Once hired, Stoudamire found a core of assistant coaches that includes DeAngelo Bell, who played under him through 2010 before a college career at Montana Tech. His other assistants are Alexander Johnson, DeAngelo Edwards, Jon Simpson, Tony Van Zant, and the school’s wrestling coach Montral Brazile.
“There were a lot of kids who were kind of down because they didn’t know who their coach was going to be,” Stoudamire said. “But things are going well, and the vibe here gets better every day.
“I’m trying to make things fun, too, so it’s not just focused on practicing hard for two, three, four hours. We put things in the middle of practices to be fun. We keep things moving, so there’s not a lot of standing around.”
The Demos reached the Class 5A playoffs in all six seasons under Stoudamire, and won at least one playoff game in the first five seasons. In 2012, Stoudamire left to run the team at Benson, but low player numbers caused that program to struggle and he resigned after having won just one game in three seasons.

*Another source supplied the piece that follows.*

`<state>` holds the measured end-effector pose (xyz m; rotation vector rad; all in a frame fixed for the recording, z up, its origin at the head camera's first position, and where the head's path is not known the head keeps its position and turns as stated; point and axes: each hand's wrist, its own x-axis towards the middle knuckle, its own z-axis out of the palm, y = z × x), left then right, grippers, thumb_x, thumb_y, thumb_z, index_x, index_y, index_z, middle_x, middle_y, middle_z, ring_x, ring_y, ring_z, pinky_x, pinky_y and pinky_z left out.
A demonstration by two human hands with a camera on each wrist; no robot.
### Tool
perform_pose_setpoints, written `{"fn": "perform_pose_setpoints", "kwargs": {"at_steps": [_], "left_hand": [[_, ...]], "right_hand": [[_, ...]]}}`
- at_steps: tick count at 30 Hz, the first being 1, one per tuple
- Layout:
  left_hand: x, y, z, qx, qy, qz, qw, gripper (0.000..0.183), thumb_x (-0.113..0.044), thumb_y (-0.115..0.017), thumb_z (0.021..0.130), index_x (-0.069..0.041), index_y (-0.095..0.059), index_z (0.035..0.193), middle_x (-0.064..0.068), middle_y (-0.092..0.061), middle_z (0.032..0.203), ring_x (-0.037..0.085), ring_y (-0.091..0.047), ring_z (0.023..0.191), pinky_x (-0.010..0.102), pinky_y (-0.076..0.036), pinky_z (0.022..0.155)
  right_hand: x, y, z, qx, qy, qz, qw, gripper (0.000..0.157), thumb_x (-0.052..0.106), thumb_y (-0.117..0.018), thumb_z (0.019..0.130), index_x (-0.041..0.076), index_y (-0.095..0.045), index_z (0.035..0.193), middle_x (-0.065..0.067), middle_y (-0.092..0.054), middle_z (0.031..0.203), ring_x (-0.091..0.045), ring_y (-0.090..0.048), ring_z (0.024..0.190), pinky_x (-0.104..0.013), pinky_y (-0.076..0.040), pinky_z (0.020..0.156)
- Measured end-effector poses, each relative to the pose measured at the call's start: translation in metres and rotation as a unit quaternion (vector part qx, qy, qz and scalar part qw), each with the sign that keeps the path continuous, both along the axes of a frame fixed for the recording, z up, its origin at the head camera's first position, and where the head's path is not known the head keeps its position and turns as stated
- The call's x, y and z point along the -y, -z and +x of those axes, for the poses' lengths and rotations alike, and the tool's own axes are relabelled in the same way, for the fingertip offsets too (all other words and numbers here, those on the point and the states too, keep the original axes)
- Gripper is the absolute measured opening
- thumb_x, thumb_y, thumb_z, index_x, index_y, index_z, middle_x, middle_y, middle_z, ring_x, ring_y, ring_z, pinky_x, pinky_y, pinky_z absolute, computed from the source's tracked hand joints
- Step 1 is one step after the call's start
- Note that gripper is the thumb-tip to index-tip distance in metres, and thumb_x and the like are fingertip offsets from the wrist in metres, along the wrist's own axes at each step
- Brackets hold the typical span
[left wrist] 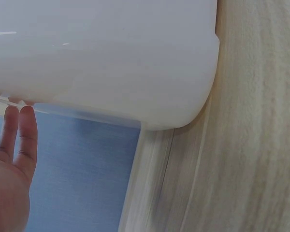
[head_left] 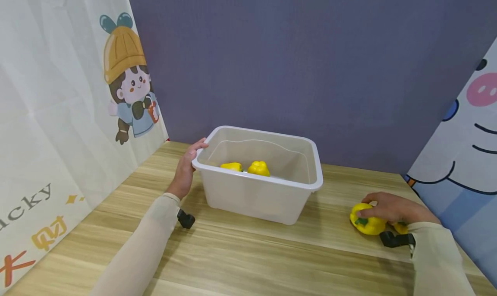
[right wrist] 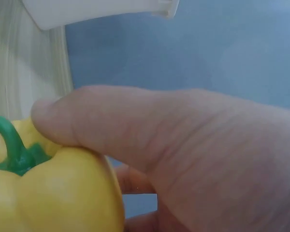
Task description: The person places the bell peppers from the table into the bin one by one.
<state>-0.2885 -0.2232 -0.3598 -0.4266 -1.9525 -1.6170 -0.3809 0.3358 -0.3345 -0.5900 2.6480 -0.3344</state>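
While the left hand (head_left: 184, 168) grips the rim of the pale bin (head_left: 248, 196) at its left end, the right hand (head_left: 396, 209) holds a yellow pepper (head_left: 372, 225) well apart from it, toward the right side of the table (head_left: 272, 259). The left wrist view shows two fingers (left wrist: 27, 140) extended, their tips at the rim. The right fingers are closed about the pepper, the thumb (right wrist: 87, 116) pressing beside its green stem (right wrist: 19, 159); whether the pepper touches the table cannot be determined. A second pepper (head_left: 401, 228), partly hidden, lies just beside the held one, near the right wrist. Inside the bin are two more yellow items, a left pepper (head_left: 231, 166) and a right pepper (head_left: 259, 169), a little apart, their lower parts concealed by the front wall. The bin stands upright before a dark blue panel (head_left: 279, 71).
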Motion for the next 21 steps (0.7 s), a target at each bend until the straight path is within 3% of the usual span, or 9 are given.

Continual low numbers have caused Benson to eliminate football altogether. Low numbers caused Cleveland to move to just a junior varsity schedule this fall, leaving the PIL with seven varsity teams.
Jefferson has not had a problem attracting players, especially freshmen. Coaches were expecting as many as 50 players to be on the sideline for either a varsity or junior varsity game.
“We probably have enough kids for just a freshman team,” Stoudamire said, “but that’s a hard thing to schedule these days.”
Stoudamire isn’t just bringing decades of experience coaching high school players, but also a year of coaching women’s players, too. He started the Oregon Ravens women’s team this year, leading a team of 32 players to a 1-5 record in the 20-team Women’s National Football Conference.
“Anyone who writes a story about me needs to promote my women’s team,” he said proudly.
The league schedule ran from May through June, and included road games for the Ravens at Seattle and San Diego.
Williams said he’s looking forward to not only playing, but playing against Roosevelt, Oct. 7.
“That’s the one game I really remember from last season,” he said of the Demos’ 32-14 win. “It was a crazy game on the field, and then we had all that rain.”
Fair said having his senior season return to the normal schedule is a big lift. And, he’s ready for crowd noise.
“It’s going to be great to get on the field again,” Fair said, “and show everyone what we can do; what Jefferson football is all about.”